THE TASK
Copy out every line of the data that has the word "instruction" somewhere in it.

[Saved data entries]
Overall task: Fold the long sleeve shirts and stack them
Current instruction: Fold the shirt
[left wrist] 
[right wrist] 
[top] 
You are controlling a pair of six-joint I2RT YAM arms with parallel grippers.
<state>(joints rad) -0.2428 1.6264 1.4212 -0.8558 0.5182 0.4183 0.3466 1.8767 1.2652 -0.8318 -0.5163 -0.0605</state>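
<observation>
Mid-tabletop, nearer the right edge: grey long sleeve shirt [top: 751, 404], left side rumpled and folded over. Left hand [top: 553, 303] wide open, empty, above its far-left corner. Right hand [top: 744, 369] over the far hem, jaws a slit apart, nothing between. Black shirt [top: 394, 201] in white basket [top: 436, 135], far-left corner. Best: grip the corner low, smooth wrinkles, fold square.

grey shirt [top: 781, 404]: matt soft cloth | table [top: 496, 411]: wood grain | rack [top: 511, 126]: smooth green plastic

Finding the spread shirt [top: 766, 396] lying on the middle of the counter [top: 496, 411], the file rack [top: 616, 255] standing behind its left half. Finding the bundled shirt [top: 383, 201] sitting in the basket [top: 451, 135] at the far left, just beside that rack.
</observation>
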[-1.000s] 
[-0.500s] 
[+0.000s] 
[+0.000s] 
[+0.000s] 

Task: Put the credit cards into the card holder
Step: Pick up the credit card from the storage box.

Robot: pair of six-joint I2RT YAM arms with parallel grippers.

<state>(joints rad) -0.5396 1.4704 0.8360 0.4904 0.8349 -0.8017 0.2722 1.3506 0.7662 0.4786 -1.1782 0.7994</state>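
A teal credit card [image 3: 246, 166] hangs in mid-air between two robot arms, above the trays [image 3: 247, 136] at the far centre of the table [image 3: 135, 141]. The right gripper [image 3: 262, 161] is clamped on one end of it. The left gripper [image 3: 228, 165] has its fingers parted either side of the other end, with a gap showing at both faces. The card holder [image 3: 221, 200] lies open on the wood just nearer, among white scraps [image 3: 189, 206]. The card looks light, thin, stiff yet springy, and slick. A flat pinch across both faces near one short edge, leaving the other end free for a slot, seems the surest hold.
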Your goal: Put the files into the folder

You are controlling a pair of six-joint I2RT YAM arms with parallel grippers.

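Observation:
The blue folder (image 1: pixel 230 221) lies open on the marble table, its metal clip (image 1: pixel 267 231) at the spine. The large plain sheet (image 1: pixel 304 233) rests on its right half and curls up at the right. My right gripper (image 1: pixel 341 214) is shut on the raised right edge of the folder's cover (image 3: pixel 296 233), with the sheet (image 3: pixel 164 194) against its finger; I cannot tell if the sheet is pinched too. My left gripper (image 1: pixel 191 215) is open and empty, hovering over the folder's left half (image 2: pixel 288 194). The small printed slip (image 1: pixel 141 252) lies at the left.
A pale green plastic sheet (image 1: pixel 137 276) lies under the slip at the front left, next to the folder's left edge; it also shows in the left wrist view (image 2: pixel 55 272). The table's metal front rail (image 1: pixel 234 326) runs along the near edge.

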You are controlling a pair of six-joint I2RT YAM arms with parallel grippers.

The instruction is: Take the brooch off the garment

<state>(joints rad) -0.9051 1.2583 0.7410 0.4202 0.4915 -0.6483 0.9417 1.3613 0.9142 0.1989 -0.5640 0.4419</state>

RESPONSE TO THE EXERCISE
Current instruction: Fold the shirt
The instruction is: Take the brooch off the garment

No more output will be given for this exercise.